Correlation Between Longleaf Partners and Abbey Capital
Can any of the company-specific risk be diversified away by investing in both Longleaf Partners and Abbey Capital at the same time? Although using a correlation coefficient on its own may not help to predict future stock returns, this module helps to understand the diversifiable risk of combining Longleaf Partners and Abbey Capital into the same portfolio, which is an essential part of the fundamental portfolio management process.
By analyzing existing cross correlation between Longleaf Partners Fund and Abbey Capital Futures, you can compare the effects of market volatilities on Longleaf Partners and Abbey Capital and check how they will diversify away market risk if combined in the same portfolio for a given time horizon. You can also utilize pair trading strategies of matching a long position in Longleaf Partners with a short position of Abbey Capital. Check out your portfolio center. Please also check ongoing floating volatility patterns of Longleaf Partners and Abbey Capital.
Diversification Opportunities for Longleaf Partners and Abbey Capital
-0.58 | Correlation Coefficient |
Excellent diversification
The 3 months correlation between Longleaf and Abbey is -0.58. Overlapping area represents the amount of risk that can be diversified away by holding Longleaf Partners Fund and Abbey Capital Futures in the same portfolio, assuming nothing else is changed. The correlation between historical prices or returns on Abbey Capital Futures and Longleaf Partners is a relative statistical measure of the degree to which these equity instruments tend to move together. The correlation coefficient measures the extent to which returns on Longleaf Partners Fund are associated (or correlated) with Abbey Capital.

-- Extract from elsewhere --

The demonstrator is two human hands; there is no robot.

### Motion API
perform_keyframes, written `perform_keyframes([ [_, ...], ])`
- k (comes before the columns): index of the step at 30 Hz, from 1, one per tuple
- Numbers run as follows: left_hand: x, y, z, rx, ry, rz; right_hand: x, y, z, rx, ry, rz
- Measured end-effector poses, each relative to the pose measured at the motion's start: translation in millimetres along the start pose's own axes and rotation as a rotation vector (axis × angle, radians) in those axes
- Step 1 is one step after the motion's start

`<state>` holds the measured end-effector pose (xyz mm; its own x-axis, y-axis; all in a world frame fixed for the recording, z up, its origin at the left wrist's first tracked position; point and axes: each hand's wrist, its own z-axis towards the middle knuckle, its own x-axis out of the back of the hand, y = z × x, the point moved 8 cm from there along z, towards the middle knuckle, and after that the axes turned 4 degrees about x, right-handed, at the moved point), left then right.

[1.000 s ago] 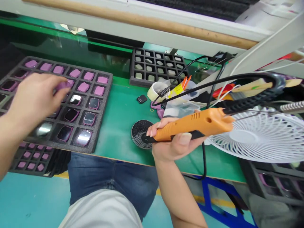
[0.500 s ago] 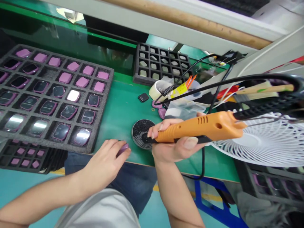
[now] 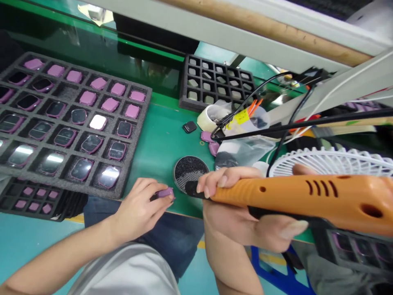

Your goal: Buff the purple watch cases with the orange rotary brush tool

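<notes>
My left hand (image 3: 136,209) is closed around a small purple watch case (image 3: 165,192) at the front edge of the green bench. The case pokes out past the fingertips, and its far side is hidden. In my right hand (image 3: 233,221) lies an orange corded hand tool (image 3: 285,194) with vent slots and a black lever under the thumb. The tool's black front end (image 3: 194,189) reaches over the rim of a round dark dish (image 3: 189,169) with a mesh-like surface and metal edge. What the tip touches, I cannot tell.
A grey foam tray (image 3: 130,164) of purple watch cases fills the left. Behind stands a smaller dark tray (image 3: 183,101) with pale pieces. A black watch-shaped part (image 3: 189,127), loose purple parts (image 3: 214,148), a tape roll (image 3: 206,118), black cables and a white basket (image 3: 325,162) crowd the right.
The orange tool has come closer to the camera and swung, its rear end now lower and further right. My left hand has shifted slightly right, with more of the purple watch case showing.
</notes>
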<state>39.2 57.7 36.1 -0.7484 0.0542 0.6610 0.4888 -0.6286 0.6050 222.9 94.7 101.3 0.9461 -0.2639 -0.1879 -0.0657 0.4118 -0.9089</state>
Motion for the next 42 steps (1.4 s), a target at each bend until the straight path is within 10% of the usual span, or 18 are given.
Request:
perform_keyframes([
  [42, -3.4, -4.9, -1.3, 0.028, -0.014, -0.047, -38.4, 4.6, -9.3, 0.01, -0.082, 0.047],
])
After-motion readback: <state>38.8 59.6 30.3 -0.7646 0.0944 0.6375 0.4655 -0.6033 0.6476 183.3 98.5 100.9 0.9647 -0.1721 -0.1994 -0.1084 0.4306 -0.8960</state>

Values of the correlation coefficient range from -1 to +1, where. The correlation of zero (0) is possible when the price movement of Abbey Capital Futures has no effect on the direction of Longleaf Partners i.e., Longleaf Partners and Abbey Capital go up and down completely randomly.
Pair Corralation between Longleaf Partners and Abbey Capital
Assuming the 90 days horizon Longleaf Partners Fund is expected to generate 1.4 times more return on investment than Abbey Capital. However, Longleaf Partners is 1.4 times more volatile than Abbey Capital Futures. It trades about 0.08 of its potential returns per unit of risk. Abbey Capital Futures is currently generating about 0.01 per unit of risk. If you would invest 2,549 in Longleaf Partners Fund on August 28, 2024 and sell it today you would earn a total of 31.00 from holding Longleaf Partners Fund or generate 1.22% return on investment over 90 days.
Time Period | 3 Months [change] |
Direction | Moves Against |
Strength | Very Weak |
Accuracy | 100.0% |
Values | Daily Returns |
Longleaf Partners Fund vs. Abbey Capital Futures
Performance |
Timeline |
Longleaf Partners |
Abbey Capital Futures |
Longleaf Partners and Abbey Capital Volatility Contrast
Predicted Return Density |
Returns |
Pair Trading with Longleaf Partners and Abbey Capital
The main advantage of trading using opposite Longleaf Partners and Abbey Capital positions is that it hedges away some unsystematic risk. Because of two separate transactions, even if Longleaf Partners position performs unexpectedly, Abbey Capital can make up some of the losses. Pair trading also minimizes risk from directional movements in the market. For example, if an entire industry or sector drops because of unexpected headlines, the short position in Abbey Capital will offset losses from the drop in Abbey Capital's long position.Longleaf Partners vs. Longleaf Partners Global | Longleaf Partners vs. Longleaf Partners Small Cap | Longleaf Partners vs. Northern Institutional Funds | Longleaf Partners vs. Dreyfus Yield Enhancement |
Abbey Capital vs. Abbey Capital Multi | Abbey Capital vs. Vanguard 500 Index | Abbey Capital vs. Vanguard Target Retirement | Abbey Capital vs. Fidelity Balanced Fund |
Check out your portfolio center.Note that this page's information should be used as a complementary analysis to find the right mix of equity instruments to add to your existing portfolios or create a brand new portfolio. You can also try the Pair Correlation module to compare performance and examine fundamental relationship between any two equity instruments.